Personne sans importance
Il a également rappelé dans son appel que le Tribunal lui-même avait déclaré que son client était « un simple numéro de la Garde civile, qui n’avait également aucune importance publique et qui n’était pas non plus connu au niveau populaire jusqu’au moment où la grâce a été accordée », ce que certains médias ont qualifié de politique et immoral.
Selon les faits exposés dans le procès, l’agent a été disqualifié en 2011 après avoir commis une omission de commettre des délits et trois ans plus tard, une grâce partielle lui a été appliquée, ce qui a suscité une certaine controverse dans l’opinion publique. En 2020, il restait encore des traces sur Internet de l’actualité générée par cette situation, c’est pourquoi Google a été obligé (via le formulaire qu’il met à disposition des citoyens sur son portail web) de supprimer plusieurs liens.
La réponse du géant de la technologie a été la suivante : « Après avoir mis en balance les intérêts et les droits liés au contenu en question, y compris des facteurs tels que la pertinence par rapport à votre vie professionnelle, Google a décidé de ne pas le bloquer. »

Une personne utilisant un ordinateur portable dans l’image du fichier. / Europe Presse
Pour la Cour suprême, la controverse trouve son origine, dans une affaire comme celle-ci, du droit à l’oubli réglementé dans la réglementation européenne, qui reconnaît le droit « d’obtenir sans délai indu du responsable du traitement la suppression des données personnelles qui le concernent ».
Concernant les limites à l’exercice de ce droit, il faut tenir compte du fait que l’activité du moteur de recherche s’exerce dans le cadre de la liberté d’information. Dans ce contexte, la jurisprudence de la Cour suprême a déjà averti que l’exercice de la liberté d’information qui implique l’édition et la mise à disposition du public d’archives de journaux numériques sur Internet, ou l’indexation d’informations anciennes et leur mise à disposition au public dans les listes de résultats d’un moteur de recherche, « accorde une protection moins intense que la publication d’actualités ».
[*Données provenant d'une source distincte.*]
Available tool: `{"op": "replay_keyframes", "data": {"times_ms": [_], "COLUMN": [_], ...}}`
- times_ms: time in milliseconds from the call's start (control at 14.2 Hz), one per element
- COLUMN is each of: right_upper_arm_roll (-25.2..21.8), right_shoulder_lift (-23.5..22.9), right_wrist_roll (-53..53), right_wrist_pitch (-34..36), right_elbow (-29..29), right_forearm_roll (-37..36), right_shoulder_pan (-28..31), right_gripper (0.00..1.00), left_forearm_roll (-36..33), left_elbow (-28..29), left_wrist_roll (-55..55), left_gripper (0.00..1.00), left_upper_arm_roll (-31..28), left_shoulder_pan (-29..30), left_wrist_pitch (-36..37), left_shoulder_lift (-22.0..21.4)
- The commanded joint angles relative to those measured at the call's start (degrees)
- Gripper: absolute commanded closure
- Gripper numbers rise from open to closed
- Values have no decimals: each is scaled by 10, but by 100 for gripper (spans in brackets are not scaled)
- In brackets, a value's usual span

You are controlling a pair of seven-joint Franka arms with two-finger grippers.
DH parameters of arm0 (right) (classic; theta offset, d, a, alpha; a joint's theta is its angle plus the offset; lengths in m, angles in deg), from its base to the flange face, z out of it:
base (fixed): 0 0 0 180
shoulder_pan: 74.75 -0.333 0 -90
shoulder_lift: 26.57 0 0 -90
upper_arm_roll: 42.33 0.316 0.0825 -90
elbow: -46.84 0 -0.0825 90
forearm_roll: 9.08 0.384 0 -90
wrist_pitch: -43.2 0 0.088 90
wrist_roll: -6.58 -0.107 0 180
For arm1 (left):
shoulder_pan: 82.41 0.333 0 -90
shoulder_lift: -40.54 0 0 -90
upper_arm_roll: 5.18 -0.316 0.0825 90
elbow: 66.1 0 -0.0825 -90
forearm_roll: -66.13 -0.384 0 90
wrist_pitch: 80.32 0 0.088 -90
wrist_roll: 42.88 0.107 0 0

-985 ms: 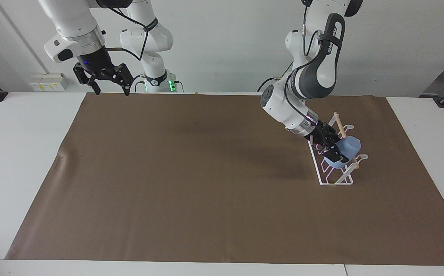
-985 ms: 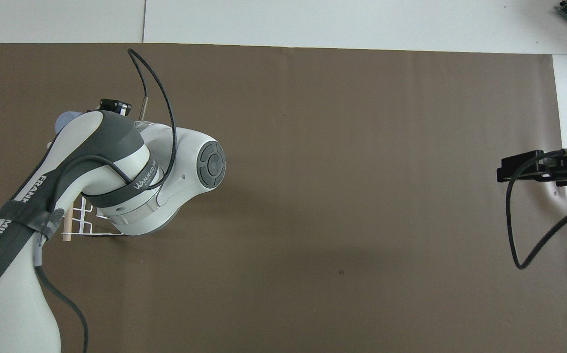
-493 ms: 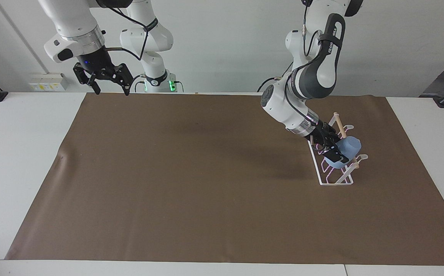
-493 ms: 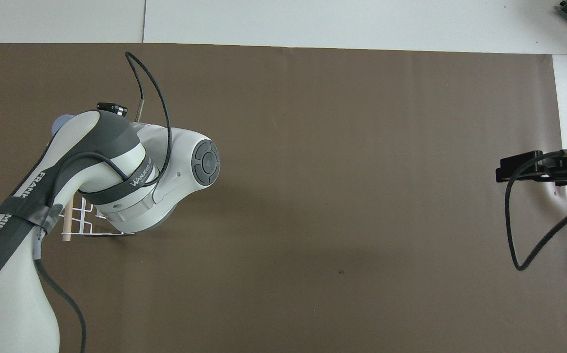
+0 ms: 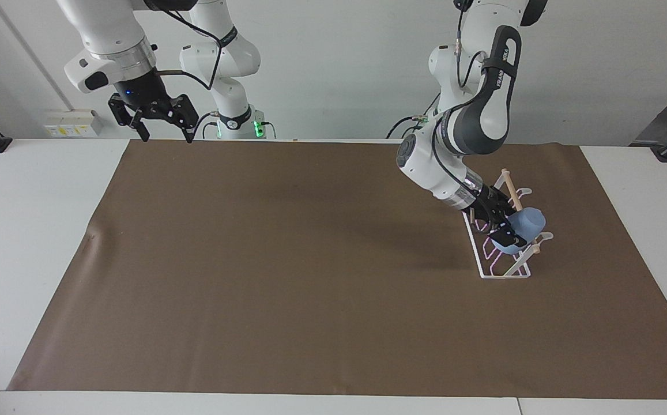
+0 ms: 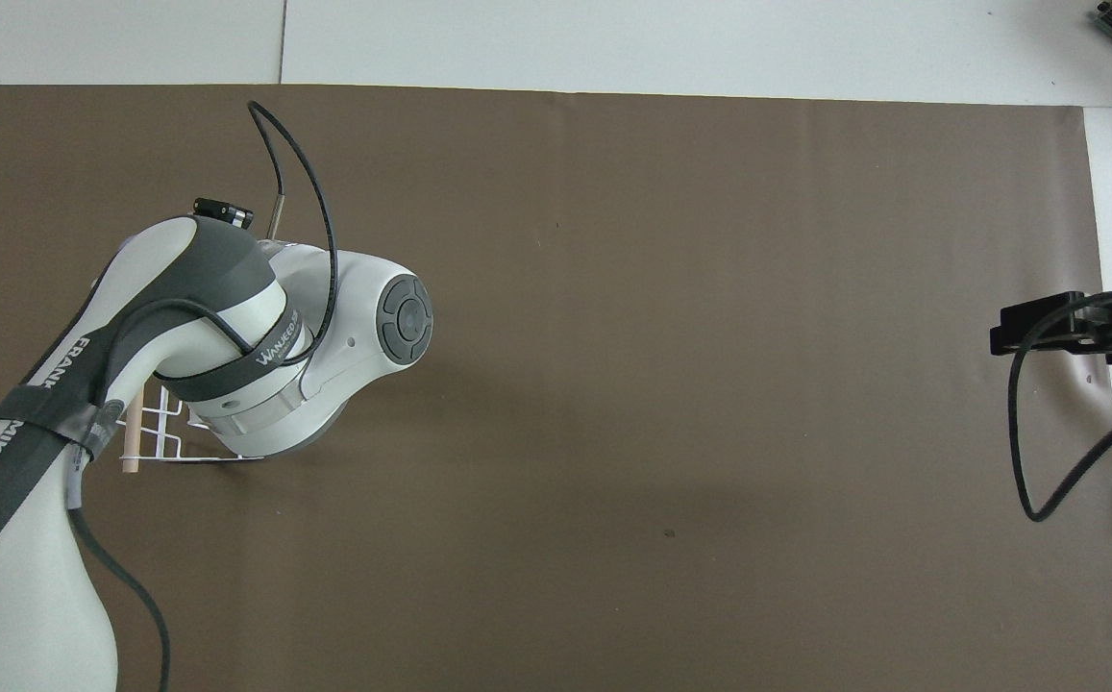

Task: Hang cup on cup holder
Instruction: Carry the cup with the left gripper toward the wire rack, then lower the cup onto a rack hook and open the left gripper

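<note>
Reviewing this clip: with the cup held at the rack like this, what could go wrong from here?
1. The left pincer grips the cup tilted against the cup holder; whether a prong is inside it cannot be seen, so on release it may slip off.
2. The holder is a light wire frame on the brown mat; further pushing could shift or tip it.
The right pincer waits, open, over the mat's edge.

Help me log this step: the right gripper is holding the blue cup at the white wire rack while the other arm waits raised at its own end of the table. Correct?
Not quite: in the facing view the left gripper, not the right, holds the cup at the cup holder. The right gripper waits raised over the edge of the brown mat at its own end of the table.
</note>
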Motion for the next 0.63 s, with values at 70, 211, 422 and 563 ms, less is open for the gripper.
{"op": "replay_keyframes", "data": {"times_ms": [70,211,422,563], "right_upper_arm_roll": [9,10,10,9], "right_shoulder_lift": [7,10,13,14], "right_wrist_roll": [8,6,4,3], "right_wrist_pitch": [1,0,0,2], "right_elbow": [8,16,20,22], "right_forearm_roll": [-9,-9,-8,-9], "right_shoulder_pan": [7,7,8,9], "right_gripper": [0,0,0,0], "left_forearm_roll": [-2,2,82,165], "left_elbow": [6,2,-34,-64], "left_wrist_roll": [4,3,-16,-19], "left_gripper": [0,0,0,0], "left_upper_arm_roll": [0,0,0,-2], "left_shoulder_pan": [5,5,29,44], "left_wrist_pitch": [-13,-14,-6,3], "left_shoulder_lift": [-4,-4,-18,-32]}}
Mais, d’un autre côté, la Cour suprême a déjà averti que « un traitement de données initialement licite, en raison du respect des exigences de qualité des données, peut, avec le temps, cesser d’être licite », car « le facteur temps est d’une importance fondamentale ».
Ainsi, il est désormais établi que « le traitement des données à caractère personnel doit respecter les exigences qui déterminent leur caractère licite et, notamment, les principes de qualité des données (adéquation, pertinence, proportionnalité et exactitude), non seulement au moment de leur collecte et de leur traitement initial, mais pendant toute la durée de ce traitement ».
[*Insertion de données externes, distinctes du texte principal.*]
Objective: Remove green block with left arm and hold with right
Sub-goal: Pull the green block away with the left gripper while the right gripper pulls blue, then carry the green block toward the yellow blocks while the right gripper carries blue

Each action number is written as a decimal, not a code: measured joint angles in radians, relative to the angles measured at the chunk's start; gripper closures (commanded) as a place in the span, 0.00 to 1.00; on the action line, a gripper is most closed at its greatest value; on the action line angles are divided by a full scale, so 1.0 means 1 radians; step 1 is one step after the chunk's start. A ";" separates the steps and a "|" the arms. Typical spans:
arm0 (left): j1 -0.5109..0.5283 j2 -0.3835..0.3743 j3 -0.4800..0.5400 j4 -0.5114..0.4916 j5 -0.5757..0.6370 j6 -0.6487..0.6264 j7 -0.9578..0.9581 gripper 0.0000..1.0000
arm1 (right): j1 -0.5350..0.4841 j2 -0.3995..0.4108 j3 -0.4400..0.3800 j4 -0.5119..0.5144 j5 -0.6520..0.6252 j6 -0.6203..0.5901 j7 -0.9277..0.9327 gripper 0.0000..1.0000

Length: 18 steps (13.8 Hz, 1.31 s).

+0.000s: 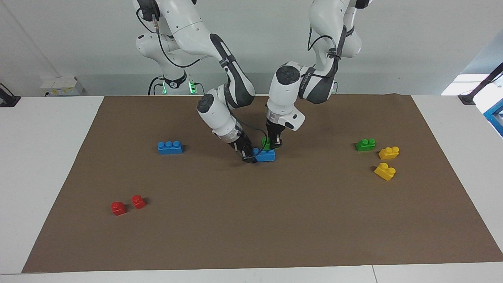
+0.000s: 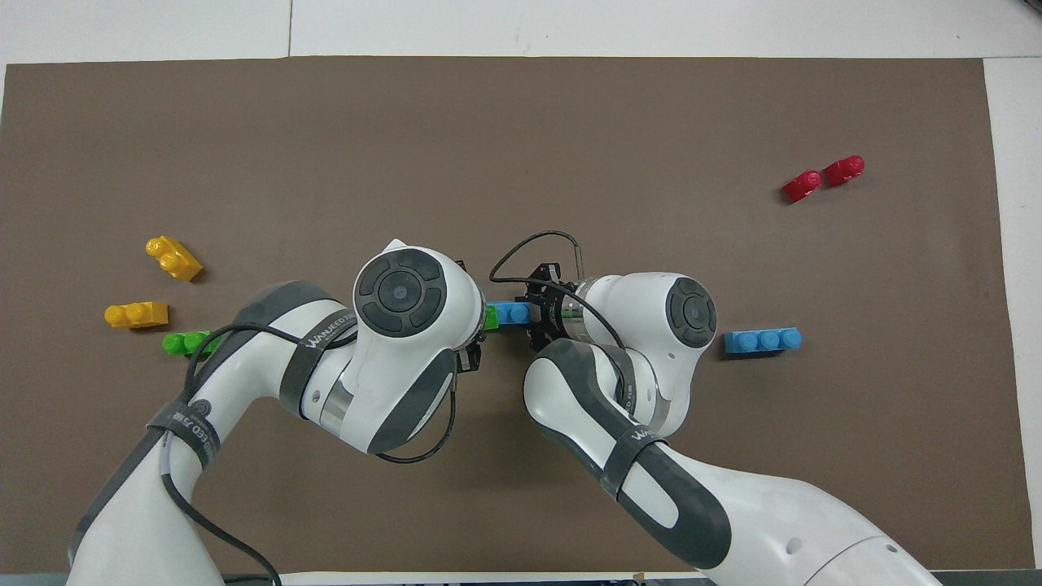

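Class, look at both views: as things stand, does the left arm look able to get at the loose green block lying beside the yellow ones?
Probably not right now. The left gripper is shut on the green block stacked on the blue brick. The loose green block lies uncovered at its end of the table.

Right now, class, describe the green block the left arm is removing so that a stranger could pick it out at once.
Start at the middle of the brown mat, where both arms meet. There the right gripper clamps a blue brick, and the green block sits on it, gripped by the left gripper. The other green brick lies alone beside the yellow bricks.
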 measured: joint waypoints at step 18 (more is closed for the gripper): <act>0.531 -0.066 0.019 -0.204 0.000 0.101 1.206 1.00 | -0.609 -0.028 -0.023 0.076 -0.094 -0.473 -0.384 1.00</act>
Elle conclut qu’un traitement de données « qui initialement aurait pu être approprié à la finalité qui le justifiait peut devenir, au fil du temps, inapproprié au regard de la finalité pour laquelle les données personnelles ont été initialement collectées et traitées, et les dommages qu’il provoque aux droits de la personnalité tels que l’honneur et la vie privée, disproportionnés au droit protégé par le traitement des données ».
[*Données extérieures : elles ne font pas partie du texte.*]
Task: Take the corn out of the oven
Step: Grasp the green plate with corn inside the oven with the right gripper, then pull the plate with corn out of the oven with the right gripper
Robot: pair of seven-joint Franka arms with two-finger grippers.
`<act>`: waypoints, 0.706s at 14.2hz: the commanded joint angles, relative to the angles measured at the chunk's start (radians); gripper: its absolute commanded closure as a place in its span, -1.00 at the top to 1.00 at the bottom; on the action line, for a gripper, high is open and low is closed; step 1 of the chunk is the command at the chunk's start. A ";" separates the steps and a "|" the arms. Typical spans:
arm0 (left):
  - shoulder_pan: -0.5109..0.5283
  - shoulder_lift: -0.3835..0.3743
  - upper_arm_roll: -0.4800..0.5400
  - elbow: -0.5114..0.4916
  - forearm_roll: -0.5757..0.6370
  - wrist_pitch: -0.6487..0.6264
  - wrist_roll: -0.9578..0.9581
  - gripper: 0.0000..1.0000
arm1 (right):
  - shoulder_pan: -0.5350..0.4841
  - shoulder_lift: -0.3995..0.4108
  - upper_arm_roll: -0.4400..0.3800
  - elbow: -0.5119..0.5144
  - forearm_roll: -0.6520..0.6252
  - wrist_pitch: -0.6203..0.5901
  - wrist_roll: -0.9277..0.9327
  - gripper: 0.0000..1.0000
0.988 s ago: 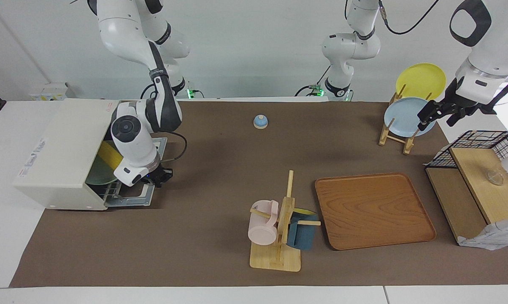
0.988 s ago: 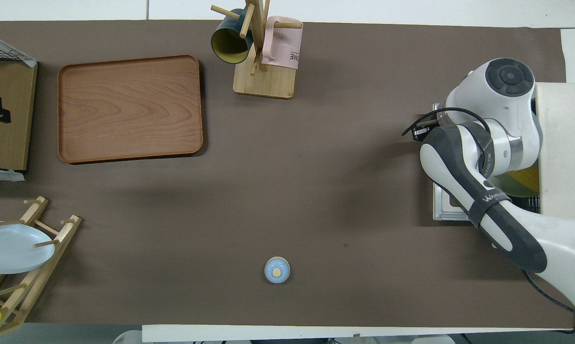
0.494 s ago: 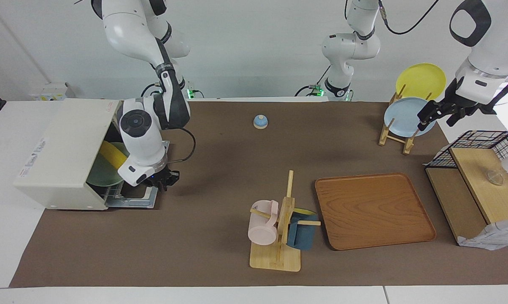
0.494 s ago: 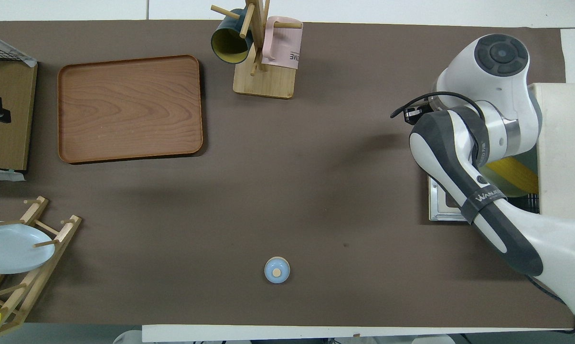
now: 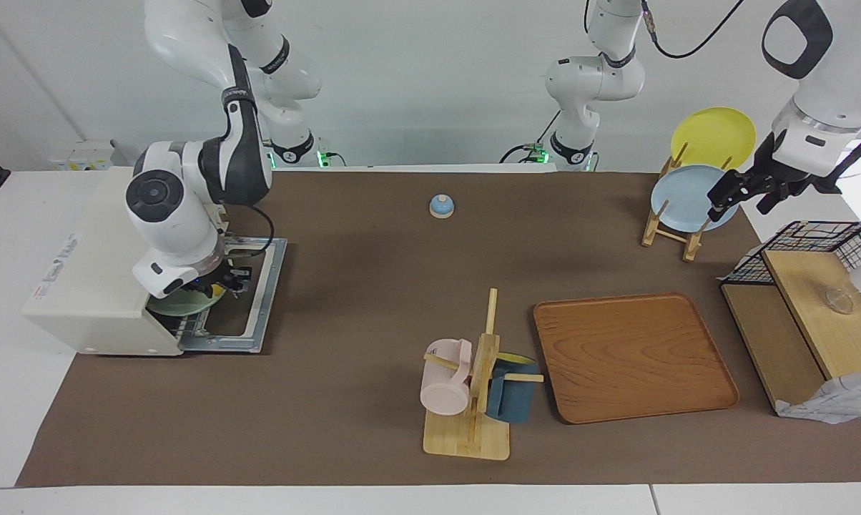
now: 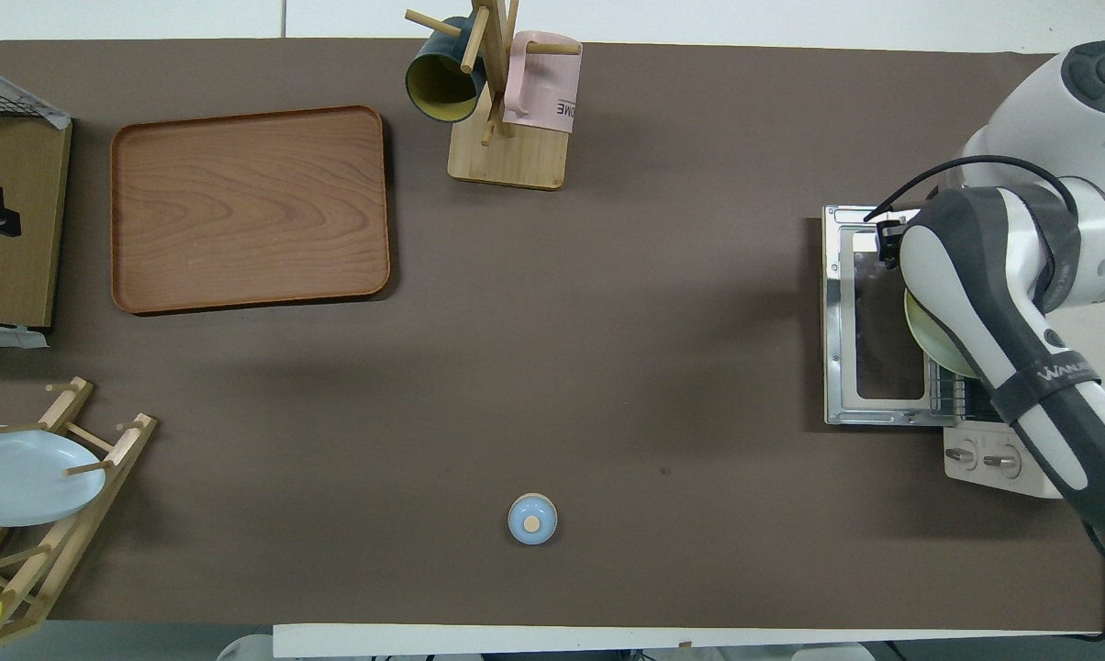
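My right hand [image 5: 219,286] hangs at the mouth of the oven [image 5: 101,265], just above the rim of a green plate [image 5: 176,306] on the rack inside. Its door [image 5: 248,300] lies flat open beneath the hand. The corn is hidden under my wrist (I cannot tell whether the fingers are spread or gripping). The oven's roof is close above the hand. From the door's edge, bare brown surface [image 5: 366,286] runs wide toward a mug stand [image 5: 473,400] and a wooden tray [image 5: 634,357]. My left hand [image 5: 741,197] waits released and empty, up in the air over a blue plate [image 5: 677,197] in its rack, with a wire basket [image 5: 809,239] close beside it.
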 commanded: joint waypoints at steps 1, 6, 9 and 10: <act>0.006 -0.016 -0.001 -0.013 -0.006 0.006 0.010 1.00 | -0.010 -0.030 0.010 -0.066 -0.010 0.040 -0.010 0.04; 0.005 -0.016 -0.001 -0.013 -0.006 0.005 0.010 1.00 | -0.036 -0.039 0.010 -0.103 -0.010 0.073 -0.037 0.04; 0.006 -0.016 -0.001 -0.013 -0.006 0.005 0.010 1.00 | -0.046 -0.050 0.010 -0.126 -0.010 0.074 -0.053 -0.12; 0.005 -0.015 -0.001 -0.013 -0.006 0.005 0.010 1.00 | -0.046 -0.051 0.010 -0.129 -0.010 0.074 -0.053 -0.21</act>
Tout ce qui précède amène la Cour suprême à conclure que la raison pour laquelle la demande du demandeur a été rejetée, que le défendeur n’en avait pas connaissance préalable, est irrecevable et qu’il convient donc d’épouser le jugement, sans qu’il soit nécessaire d’analyser les deux autres motifs de cassation. « Bien qu’il soit logique qu’elle suscite des doutes, nous considérons son estimation comme appropriée », soulignent les magistrats, après avoir rejeté que l’actualité concernant cette garde civile ait « un intérêt historique minime ».